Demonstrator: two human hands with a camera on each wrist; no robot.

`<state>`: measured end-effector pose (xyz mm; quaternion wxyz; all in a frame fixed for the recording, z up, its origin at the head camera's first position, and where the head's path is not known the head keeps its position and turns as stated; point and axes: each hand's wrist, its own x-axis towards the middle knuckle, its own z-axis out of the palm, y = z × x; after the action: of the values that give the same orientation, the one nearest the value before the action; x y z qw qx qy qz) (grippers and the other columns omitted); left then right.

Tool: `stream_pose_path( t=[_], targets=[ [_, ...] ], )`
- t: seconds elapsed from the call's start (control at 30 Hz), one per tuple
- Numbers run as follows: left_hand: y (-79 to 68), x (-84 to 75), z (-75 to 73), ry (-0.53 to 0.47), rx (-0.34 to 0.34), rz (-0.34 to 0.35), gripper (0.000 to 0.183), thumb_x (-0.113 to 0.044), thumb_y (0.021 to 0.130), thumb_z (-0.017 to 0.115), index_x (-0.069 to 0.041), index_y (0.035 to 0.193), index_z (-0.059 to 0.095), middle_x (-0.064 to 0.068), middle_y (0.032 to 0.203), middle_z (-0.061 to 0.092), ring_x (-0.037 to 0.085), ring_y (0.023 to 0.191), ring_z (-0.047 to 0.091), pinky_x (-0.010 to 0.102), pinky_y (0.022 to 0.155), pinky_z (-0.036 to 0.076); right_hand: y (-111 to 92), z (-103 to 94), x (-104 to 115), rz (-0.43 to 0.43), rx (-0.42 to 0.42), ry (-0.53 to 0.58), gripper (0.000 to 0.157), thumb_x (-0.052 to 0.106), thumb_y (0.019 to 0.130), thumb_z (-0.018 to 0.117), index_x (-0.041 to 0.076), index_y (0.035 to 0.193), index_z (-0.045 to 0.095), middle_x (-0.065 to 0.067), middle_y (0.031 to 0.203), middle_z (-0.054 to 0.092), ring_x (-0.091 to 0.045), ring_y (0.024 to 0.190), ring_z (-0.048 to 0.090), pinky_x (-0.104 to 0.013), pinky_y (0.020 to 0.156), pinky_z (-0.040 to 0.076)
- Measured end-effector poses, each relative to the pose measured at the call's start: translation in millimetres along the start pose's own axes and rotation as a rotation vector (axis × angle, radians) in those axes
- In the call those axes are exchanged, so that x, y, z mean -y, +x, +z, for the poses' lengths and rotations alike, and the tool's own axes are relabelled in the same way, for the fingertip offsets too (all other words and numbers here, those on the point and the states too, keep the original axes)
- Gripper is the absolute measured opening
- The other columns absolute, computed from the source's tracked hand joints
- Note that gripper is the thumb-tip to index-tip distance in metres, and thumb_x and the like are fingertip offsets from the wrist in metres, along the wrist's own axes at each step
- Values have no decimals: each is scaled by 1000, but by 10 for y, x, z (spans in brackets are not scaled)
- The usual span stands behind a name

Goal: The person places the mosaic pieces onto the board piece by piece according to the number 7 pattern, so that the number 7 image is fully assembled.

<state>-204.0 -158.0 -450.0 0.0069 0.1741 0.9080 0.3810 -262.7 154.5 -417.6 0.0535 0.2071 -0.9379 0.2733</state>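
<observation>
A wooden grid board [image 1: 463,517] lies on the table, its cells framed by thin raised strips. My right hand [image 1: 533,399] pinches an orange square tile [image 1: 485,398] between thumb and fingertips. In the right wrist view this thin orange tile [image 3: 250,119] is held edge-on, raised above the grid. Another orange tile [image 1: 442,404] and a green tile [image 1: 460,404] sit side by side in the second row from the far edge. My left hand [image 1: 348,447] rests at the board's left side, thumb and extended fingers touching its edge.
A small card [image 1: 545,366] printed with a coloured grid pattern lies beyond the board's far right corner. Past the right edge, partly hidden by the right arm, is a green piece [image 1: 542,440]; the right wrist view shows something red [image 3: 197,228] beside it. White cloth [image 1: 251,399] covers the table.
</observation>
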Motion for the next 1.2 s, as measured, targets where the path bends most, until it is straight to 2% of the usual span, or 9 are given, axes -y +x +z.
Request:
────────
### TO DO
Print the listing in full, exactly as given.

### RESPONSE TO THIS EXERCISE
Demonstrator: two human hands with a camera on each wrist; no robot.

`<state>`: measured end-effector pose (xyz mm; quaternion wxyz; all in a frame fixed for the recording, z up, its origin at the head camera's first position, and where the head's path is not known the head keeps its position and turns as stated; point and axes: each hand's wrist, its own x-axis towards the middle knuckle, its own z-axis out of the palm, y = z × x; after the action: of the values that give the same orientation, the one nearest the value before the action; x y z qw qx qy qz) (grippers and the other columns omitted); left then right.

Tool: `stream_pose_path( t=[_], targets=[ [_, ...] ], )`
- t: seconds elapsed from the call's start (control at 30 Hz), one per tuple
- Numbers run as follows: left_hand: y (-79 to 68), x (-84 to 75), z (-75 to 73), ry (-0.53 to 0.47), rx (-0.34 to 0.34), rz (-0.34 to 0.35), gripper (0.000 to 0.183), thumb_x (-0.113 to 0.044), thumb_y (0.021 to 0.130), thumb_z (-0.017 to 0.115), index_x (-0.069 to 0.041), index_y (0.035 to 0.193), index_z (-0.059 to 0.095), middle_x (-0.064 to 0.068), middle_y (0.032 to 0.203), middle_z (-0.061 to 0.092), ring_x (-0.037 to 0.085), ring_y (0.023 to 0.191), ring_z (-0.047 to 0.091), pinky_x (-0.010 to 0.102), pinky_y (0.022 to 0.155), pinky_z (-0.036 to 0.076); right_hand: y (-111 to 92), z (-103 to 94), x (-104 to 115), rz (-0.43 to 0.43), rx (-0.42 to 0.42), ry (-0.53 to 0.58), gripper (0.000 to 0.157), thumb_x (-0.052 to 0.106), thumb_y (0.019 to 0.130), thumb_z (-0.018 to 0.117), index_x (-0.041 to 0.076), index_y (0.035 to 0.193), index_z (-0.045 to 0.095), middle_x (-0.065 to 0.067), middle_y (0.031 to 0.203), middle_z (-0.054 to 0.092), ring_x (-0.091 to 0.045), ring_y (0.024 to 0.190), ring_z (-0.048 to 0.090), pinky_x (-0.104 to 0.013), pinky_y (0.020 to 0.156), pinky_z (-0.040 to 0.076)
- Measured end-effector poses, each relative to the pose measured at the call's start: translation in millimetres along the start pose's own axes and rotation as a rotation vector (axis × angle, radians) in those axes
- In the call those axes are exchanged, so that x, y, z mean -y, +x, +z, for the poses' lengths and rotations alike, and the tool's own axes are relabelled in the same way, for the fingertip offsets too (all other words and numbers here, those on the point and the states too, keep the original axes)
- Gripper is the absolute measured opening
- The other columns absolute, computed from the source's tracked hand joints
- Note that gripper is the thumb-tip to index-tip distance in metres, and thumb_x and the like are fingertip offsets from the wrist in metres, along the wrist's own axes at each step
- Values have no decimals: each is scaled by 1000, but by 10 for y, x, z (spans in brackets are not scaled)
- The usual span stands behind a name

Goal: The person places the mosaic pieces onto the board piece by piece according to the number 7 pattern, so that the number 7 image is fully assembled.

<state>-204.0 -158.0 -450.0 0.0069 0.1741 0.9080 0.3810 -262.7 154.5 -417.6 0.0535 0.2071 -0.9379 0.2733</state>
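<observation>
A wooden grid board [image 1: 463,517] lies on the table, its cells framed by thin raised strips. My right hand [image 1: 533,399] pinches an orange square tile [image 1: 485,398] between thumb and fingertips. In the right wrist view this thin orange tile [image 3: 250,119] is held edge-on, raised above the grid. Another orange tile [image 1: 442,404] and a green tile [image 1: 460,404] sit side by side in the second row from the far edge. My left hand [image 1: 348,447] rests at the board's left side, thumb and extended fingers touching its edge.
A small card [image 1: 545,366] printed with a coloured grid pattern lies beyond the board's far right corner. Past the right edge, partly hidden by the right arm, is a green piece [image 1: 542,440]; the right wrist view shows something red [image 3: 197,228] beside it. White cloth [image 1: 251,399] covers the table.
</observation>
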Motion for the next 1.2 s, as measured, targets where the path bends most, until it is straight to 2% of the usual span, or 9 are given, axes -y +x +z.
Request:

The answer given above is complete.